Source material

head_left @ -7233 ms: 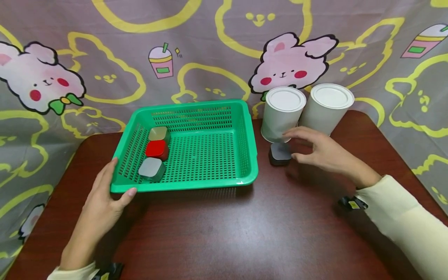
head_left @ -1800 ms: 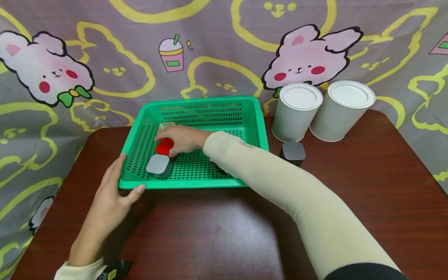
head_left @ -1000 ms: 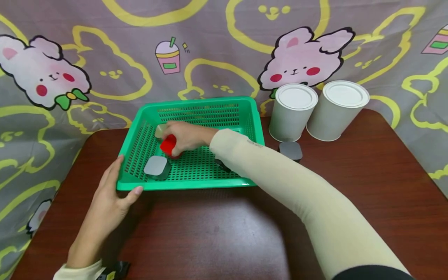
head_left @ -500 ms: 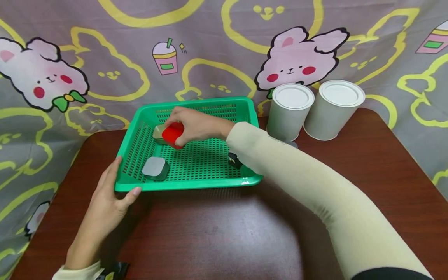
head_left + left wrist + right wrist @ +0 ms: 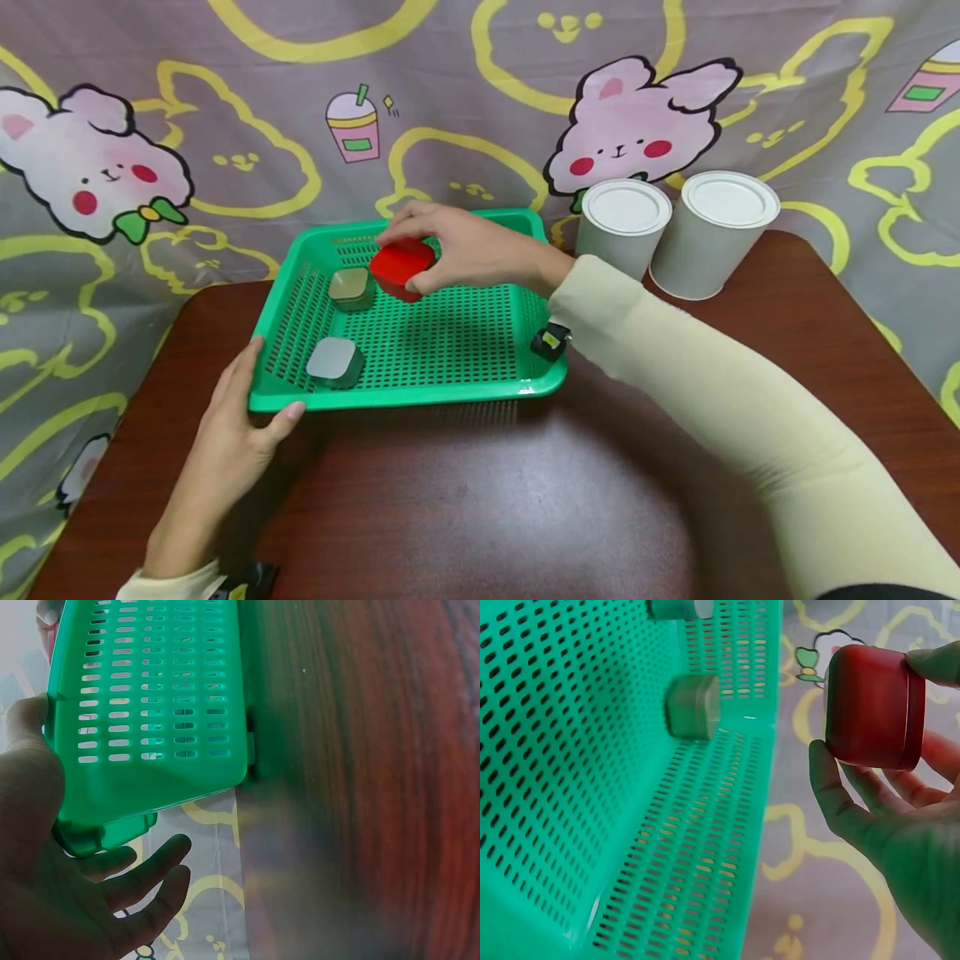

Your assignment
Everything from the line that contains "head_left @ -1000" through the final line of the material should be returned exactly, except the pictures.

Output
head_left @ -1000 ms: 
head_left @ -500 ms: 
head_left + left wrist + right wrist @ +0 ms: 

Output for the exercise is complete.